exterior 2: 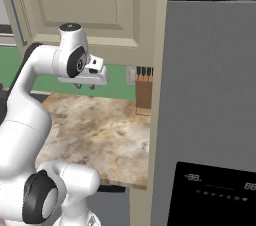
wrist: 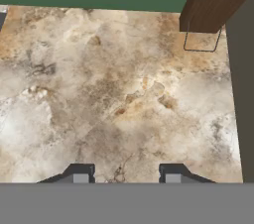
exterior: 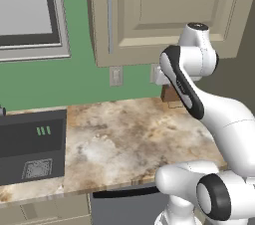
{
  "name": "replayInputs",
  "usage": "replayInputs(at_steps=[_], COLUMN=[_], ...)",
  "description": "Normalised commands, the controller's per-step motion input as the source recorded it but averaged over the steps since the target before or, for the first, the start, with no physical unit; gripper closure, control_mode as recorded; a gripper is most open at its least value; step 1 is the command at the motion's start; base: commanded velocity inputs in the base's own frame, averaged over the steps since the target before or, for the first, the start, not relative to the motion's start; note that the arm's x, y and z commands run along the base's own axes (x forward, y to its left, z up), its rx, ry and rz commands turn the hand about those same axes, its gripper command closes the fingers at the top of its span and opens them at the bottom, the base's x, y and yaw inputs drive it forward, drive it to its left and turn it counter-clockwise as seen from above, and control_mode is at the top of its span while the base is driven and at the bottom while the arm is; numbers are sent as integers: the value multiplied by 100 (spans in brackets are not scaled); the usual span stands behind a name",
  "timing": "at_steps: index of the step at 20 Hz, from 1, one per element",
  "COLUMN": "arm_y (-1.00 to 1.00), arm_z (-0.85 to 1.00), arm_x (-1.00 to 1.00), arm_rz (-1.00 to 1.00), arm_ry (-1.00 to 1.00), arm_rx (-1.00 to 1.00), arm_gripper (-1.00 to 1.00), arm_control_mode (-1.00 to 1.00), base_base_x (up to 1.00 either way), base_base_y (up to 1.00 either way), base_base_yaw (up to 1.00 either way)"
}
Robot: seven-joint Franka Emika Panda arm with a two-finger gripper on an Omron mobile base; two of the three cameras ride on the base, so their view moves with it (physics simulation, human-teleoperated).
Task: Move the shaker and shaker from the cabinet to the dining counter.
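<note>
Showing: the robot arm [exterior: 199, 94] standing before a marbled worktop [exterior: 129, 134], under a beige wall cabinet [exterior: 164, 10].
Cabinet: its panelled door is appearing shut in both base views, the slim metal handle [exterior: 109, 17] hanging untouched at the door's left edge.
Gripper [exterior 2: 85, 86]: it is hovering above the worktop, below the cabinet, pointing downward; nothing is sitting between its tips.
Jaws: the hand view is showing the two fingertips [wrist: 82, 176] standing somewhat apart over bare stone, holding nothing.
Shakers: neither is appearing anywhere on the worktop; judging from the closed door, they are probably sitting inside the cabinet, though the pictures are not confirming this.
Dining counter: the stone surface under the arm, with wall outlets [exterior: 116, 75] behind it, is reading as the worktop rather than the goal.
Surroundings: a wooden knife block [exterior 2: 144, 92] is standing at the back right of the worktop beside a tall grey fridge [exterior 2: 210, 95]; a dark appliance [exterior: 32, 147] is resting at the left.
Progress: the task is seemingly sitting at its start.
Remaining: opening the door, grasping each shaker, and carrying both to the dining counter.
</note>
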Motion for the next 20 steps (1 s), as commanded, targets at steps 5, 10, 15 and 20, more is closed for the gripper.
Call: replayInputs(at_steps=[5, 10, 15, 20], arm_y=[0, 4, 23, 36], arm_z=[0, 0, 0, 11], arm_x=[-5, -28, -21, -8], arm_rz=[0, 0, 0, 1], arm_ry=[0, -15, -20, -22], arm_rx=[0, -3, -11, -16], arm_gripper=[-100, -100, -100, -100], arm_control_mode=[-100, -100, -100, -100], base_base_x=[0, 0, 0, 0], base_base_y=[0, 0, 0, 0], base_base_yaw=[0, 0, 0, 0])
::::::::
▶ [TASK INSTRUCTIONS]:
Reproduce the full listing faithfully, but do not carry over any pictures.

▶ [SOLUTION TO THE PROBLEM]:
exterior 2: 
wrist: 
exterior: 
{
  "name": "replayInputs",
  "usage": "replayInputs(at_steps=[_], COLUMN=[_], ...)",
  "description": "Normalised commands, the controller's per-step motion input as the source recorded it but averaged over the steps since the target before or, for the first, the start, with no physical unit; gripper closure, control_mode as recorded; a gripper is most open at its least value; step 1 is the command at the motion's start; base: commanded velocity inputs in the base's own frame, averaged over the steps since the target before or, for the first, the start, not relative to the motion's start; note that the arm's x, y and z commands run along the base's own axes (x forward, y to its left, z up), its rx, ry and rz commands turn the hand about those same axes, its gripper command closes the fingers at the top of its span and opens them at the bottom, the base's x, y and yaw inputs drive it forward, drive it to its left and turn it counter-clockwise as seen from above, and control_mode is at the top of its span while the base is driven and at the bottom while the arm is; numbers are sent as integers: the value multiplied by 100 (spans in brackets are not scaled); the usual span stands behind a name",
  "timing": "at_steps: index of the step at 20 Hz, from 1, one per element",
  "COLUMN": "arm_y (-1.00 to 1.00), arm_z (-0.85 to 1.00), arm_x (-1.00 to 1.00), arm_rz (-1.00 to 1.00), arm_ry (-1.00 to 1.00), arm_rx (-1.00 to 1.00), arm_gripper (-1.00 to 1.00), arm_control_mode (-1.00 to 1.00), base_base_x (up to 1.00 either way), base_base_y (up to 1.00 either way), base_base_yaw (up to 1.00 either way)"
}
Robot: seven-joint Franka Emika Panda arm with a two-finger gripper on an Omron mobile base; two of the three cameras ride on the base, so their view moves with it (physics simulation, human-teleoperated).
Task: Move the shaker and shaker from the cabinet to the dining counter.
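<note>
Showing: the robot arm [exterior: 199, 94] standing before a marbled worktop [exterior: 129, 134], under a beige wall cabinet [exterior: 164, 10].
Cabinet: its panelled door is appearing shut in both base views, the slim metal handle [exterior: 109, 17] hanging untouched at the door's left edge.
Gripper [exterior 2: 85, 86]: it is hovering above the worktop, below the cabinet, pointing downward; nothing is sitting between its tips.
Jaws: the hand view is showing the two fingertips [wrist: 82, 176] standing somewhat apart over bare stone, holding nothing.
Shakers: neither is appearing anywhere on the worktop; judging from the closed door, they are probably sitting inside the cabinet, though the pictures are not confirming this.
Dining counter: the stone surface under the arm, with wall outlets [exterior: 116, 75] behind it, is reading as the worktop rather than the goal.
Surroundings: a wooden knife block [exterior 2: 144, 92] is standing at the back right of the worktop beside a tall grey fridge [exterior 2: 210, 95]; a dark appliance [exterior: 32, 147] is resting at the left.
Progress: the task is seemingly sitting at its start.
Remaining: opening the door, grasping each shaker, and carrying both to the dining counter.
</note>
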Motion for the next 20 steps (1 s), as commanded, targets at steps 5, 10, 15 and 20, more is closed for the gripper.
Call: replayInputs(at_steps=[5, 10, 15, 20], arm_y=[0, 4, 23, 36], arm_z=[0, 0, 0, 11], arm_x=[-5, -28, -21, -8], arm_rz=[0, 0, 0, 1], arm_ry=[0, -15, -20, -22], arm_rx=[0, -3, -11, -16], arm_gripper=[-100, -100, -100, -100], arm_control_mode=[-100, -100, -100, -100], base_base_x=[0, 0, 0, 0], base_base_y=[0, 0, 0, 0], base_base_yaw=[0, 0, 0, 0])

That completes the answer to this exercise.